Table 3:
Summary: of Notable GCN-Based Research in AD Study.
Work | Dataset and sample size | Input graph | Model | Performance (accuracy) |
---|---|---|---|---|
Parisot et al. (2018) | ADNI: 289pMCI, 251sMCI | Graph: population. Node: Single subject with imaging based (T1) feature vectors. Edge: weighted using phenotypic information. | Vanilla spectral GCNs (Defferrard et al., 2016) | pMCI/sMCI: 0.80 |
Zhang et al. (2019) | ADNI: 116NC, 93MCI | Graph: individual. Node: atlas-based brain region with rs-fMRI signal as features. Edge: SC. | GCRNN: combination of RNN and GCN | NC/MCI: 0.935 |
Zhang et al. (2020a) | ADNI: 116NC, 93MCI | Graph: individual. Node: atlas-based brain region with rs-fMRI signal as features. Edge: learnable, integration of SC and rs-fMRI signal. | Deep cross-model attention network, which combine RNN, GCN, and attention layer | NC/MCI: 0.983 |
Jiang et al. (2020) | ADNI: 99MCI, 34AD | Graph: both individual and population.
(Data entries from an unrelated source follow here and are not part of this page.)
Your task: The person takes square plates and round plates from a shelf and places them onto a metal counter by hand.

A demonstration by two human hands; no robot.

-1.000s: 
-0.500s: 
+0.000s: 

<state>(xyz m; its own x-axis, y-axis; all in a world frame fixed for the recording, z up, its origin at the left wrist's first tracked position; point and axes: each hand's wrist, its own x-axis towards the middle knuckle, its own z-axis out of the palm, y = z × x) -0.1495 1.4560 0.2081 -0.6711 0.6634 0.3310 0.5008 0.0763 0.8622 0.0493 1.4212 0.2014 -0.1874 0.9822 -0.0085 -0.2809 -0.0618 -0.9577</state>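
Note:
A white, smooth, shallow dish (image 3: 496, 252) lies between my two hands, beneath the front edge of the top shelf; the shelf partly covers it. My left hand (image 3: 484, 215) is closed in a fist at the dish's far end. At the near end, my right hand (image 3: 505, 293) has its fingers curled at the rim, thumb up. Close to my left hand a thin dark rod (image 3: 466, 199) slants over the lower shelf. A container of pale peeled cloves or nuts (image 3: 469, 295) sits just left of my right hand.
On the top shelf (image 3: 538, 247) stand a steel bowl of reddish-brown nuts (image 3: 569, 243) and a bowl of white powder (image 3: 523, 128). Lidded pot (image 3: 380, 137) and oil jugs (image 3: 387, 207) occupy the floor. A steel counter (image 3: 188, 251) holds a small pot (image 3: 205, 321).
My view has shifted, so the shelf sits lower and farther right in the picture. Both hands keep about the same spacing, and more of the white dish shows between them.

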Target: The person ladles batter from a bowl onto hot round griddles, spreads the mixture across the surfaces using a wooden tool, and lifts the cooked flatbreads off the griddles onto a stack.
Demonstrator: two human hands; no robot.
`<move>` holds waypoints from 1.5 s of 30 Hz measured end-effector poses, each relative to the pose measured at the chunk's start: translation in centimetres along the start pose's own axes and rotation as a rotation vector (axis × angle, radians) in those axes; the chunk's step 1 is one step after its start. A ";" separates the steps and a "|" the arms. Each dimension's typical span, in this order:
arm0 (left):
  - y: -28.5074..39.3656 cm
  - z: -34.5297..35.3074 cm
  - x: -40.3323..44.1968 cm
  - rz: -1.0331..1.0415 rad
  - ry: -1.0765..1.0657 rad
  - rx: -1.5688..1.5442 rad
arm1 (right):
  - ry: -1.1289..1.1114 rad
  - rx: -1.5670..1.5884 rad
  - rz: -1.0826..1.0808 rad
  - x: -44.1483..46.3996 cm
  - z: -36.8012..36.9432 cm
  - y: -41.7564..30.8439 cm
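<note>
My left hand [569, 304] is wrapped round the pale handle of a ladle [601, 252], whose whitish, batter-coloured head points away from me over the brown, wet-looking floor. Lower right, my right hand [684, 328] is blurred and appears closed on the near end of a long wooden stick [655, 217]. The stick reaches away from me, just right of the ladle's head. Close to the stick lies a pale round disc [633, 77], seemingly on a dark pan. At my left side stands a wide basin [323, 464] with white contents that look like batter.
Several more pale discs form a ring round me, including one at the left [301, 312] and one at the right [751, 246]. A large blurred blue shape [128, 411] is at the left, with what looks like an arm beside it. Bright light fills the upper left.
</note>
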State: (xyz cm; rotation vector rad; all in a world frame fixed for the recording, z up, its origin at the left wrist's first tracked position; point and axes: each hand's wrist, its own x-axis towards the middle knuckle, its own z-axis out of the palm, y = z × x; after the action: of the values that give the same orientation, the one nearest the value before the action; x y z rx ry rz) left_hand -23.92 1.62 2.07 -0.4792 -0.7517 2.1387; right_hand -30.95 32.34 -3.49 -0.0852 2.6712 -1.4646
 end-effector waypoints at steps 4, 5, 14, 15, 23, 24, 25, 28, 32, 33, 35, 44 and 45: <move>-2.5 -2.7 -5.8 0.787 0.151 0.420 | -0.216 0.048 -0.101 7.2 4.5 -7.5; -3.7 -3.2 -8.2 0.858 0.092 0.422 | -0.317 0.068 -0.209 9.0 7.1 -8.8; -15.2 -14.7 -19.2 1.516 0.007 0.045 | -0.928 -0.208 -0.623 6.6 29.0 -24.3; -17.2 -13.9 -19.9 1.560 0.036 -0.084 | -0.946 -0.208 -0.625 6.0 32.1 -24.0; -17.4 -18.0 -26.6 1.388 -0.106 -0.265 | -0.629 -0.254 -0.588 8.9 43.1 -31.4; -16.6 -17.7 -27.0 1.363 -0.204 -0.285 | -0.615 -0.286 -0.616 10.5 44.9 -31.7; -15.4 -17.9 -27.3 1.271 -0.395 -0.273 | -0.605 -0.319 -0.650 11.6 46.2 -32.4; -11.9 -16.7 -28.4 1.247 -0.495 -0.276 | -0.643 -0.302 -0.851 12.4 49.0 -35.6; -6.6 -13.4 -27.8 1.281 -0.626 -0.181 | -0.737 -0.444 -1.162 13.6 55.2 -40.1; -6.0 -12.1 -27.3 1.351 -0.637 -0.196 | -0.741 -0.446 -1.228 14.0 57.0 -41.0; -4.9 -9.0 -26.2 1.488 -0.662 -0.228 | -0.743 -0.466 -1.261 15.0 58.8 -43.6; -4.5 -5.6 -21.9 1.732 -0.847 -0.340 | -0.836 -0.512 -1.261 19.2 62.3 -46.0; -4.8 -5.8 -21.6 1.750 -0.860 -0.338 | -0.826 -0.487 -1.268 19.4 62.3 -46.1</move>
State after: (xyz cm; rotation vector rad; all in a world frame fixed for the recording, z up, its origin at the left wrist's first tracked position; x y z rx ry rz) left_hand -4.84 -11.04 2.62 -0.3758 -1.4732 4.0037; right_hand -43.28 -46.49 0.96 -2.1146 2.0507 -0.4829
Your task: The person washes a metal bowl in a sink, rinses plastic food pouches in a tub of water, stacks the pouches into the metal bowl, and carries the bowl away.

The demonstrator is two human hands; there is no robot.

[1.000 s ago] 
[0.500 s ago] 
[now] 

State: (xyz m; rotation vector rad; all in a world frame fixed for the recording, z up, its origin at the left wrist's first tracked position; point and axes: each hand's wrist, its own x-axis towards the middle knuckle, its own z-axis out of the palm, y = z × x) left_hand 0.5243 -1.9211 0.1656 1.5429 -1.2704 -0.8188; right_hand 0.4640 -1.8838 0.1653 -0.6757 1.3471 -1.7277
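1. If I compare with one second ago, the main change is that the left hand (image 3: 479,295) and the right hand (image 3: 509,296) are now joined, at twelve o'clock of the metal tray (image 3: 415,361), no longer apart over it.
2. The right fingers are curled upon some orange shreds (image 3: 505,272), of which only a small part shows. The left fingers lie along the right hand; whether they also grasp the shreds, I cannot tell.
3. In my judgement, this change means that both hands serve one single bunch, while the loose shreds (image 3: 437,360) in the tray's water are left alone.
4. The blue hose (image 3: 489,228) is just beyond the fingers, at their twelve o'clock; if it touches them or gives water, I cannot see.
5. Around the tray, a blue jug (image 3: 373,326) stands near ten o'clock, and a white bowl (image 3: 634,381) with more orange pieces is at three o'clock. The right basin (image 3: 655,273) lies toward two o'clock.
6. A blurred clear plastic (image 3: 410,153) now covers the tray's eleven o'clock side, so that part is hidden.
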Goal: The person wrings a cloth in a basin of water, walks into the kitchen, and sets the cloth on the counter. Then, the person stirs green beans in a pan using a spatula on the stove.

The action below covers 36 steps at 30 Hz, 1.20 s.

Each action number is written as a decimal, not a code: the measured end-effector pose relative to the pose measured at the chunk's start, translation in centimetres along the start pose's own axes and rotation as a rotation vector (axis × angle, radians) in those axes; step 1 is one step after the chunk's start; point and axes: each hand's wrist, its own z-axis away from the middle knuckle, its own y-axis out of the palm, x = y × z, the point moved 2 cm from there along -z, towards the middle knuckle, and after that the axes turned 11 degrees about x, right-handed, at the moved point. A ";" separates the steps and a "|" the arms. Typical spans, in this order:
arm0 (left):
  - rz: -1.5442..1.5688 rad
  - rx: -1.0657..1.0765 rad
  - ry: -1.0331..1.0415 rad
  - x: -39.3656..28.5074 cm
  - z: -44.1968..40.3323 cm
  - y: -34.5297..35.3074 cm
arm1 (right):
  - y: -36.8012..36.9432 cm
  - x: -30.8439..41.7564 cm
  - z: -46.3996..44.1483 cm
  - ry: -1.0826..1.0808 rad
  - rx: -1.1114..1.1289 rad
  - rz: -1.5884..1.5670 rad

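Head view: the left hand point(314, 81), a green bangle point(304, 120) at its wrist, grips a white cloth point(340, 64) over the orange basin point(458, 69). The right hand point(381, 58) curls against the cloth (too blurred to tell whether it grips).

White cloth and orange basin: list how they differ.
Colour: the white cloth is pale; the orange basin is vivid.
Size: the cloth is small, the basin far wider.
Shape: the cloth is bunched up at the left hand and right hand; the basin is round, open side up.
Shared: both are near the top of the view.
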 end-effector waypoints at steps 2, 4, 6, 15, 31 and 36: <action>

Individual: FC. Population: node is single subject; edge is the learned embedding from FC. | Hi-GCN: a hierarchical GCN framework | AD/MCI: 0.785 |
Li et al. (2021b) | ADNI: 99MCI, 34AD ABIDE: 403ASD, 468 NC | Graph: both individual and population. Individual: FC. Population: node is single subject; edge is the learned embedding from FC. | TE-HI-GCN: an ensemble of transfer hierarchical GCN. Transfer is conducted between different diseases: AD and ASD | ASD/NC: 0.765 AD/NC: 0.894 |
Zhang et al. (2021) | ADNI: 116NC, 98MCI | Graph: individual, dynamic. Node: atlas-based brain region with FC as features. Edge: deep fusion of both structural and functional data, dynamically updated. | Deep brain connectome, multi-modal dynamic GCN | NC/MCI: 0.927 |
Huang and Chung (2022) | ADNI: 289pMCI, 251sMCI TADPOLE: 557(NC + MCI + AD) | Graph: population. Node: Single subject. Edge: learnable variational edges using imaging and nonimaging data. | Vanilla spectral GCNs (Defferrard et al., 2016) | pMCI/sMCI: 0.7940 NC/MCI/AD: 0.8779 |
Zhu et al. (2022) | ADNI: 51AD, 52NC, 43pMCI, 56sMCI | Graph: population, dynamic. Node: Single subject with gray matter volume as initial feature and dynamically updated. Edge: correlation of samples, and dynamically updated. | Dynamic GCN, coupling interpretable feature learning with dynamic graph learning | Refer to Fig. 2 in the paper |
Li et al. (2022) | ADNI: 226NC, 226pMCI, 163sMCI, 186AD | Graph: population. Node: Single subject with gray matter volume as features. Edge: correlation of samples. | FSNet: a novel dual interpretable GCN, can simultaneously select significant features and samples | AD/NC: 0.844 AD/MCI: 0.736 NC/MCI: 0.718 sMCI/pMCI: 0.702 |
Abbreviations: sMCI: stable mild cognitive impairment; pMCI: progressive MCI; ASD: autism spectrum disorder.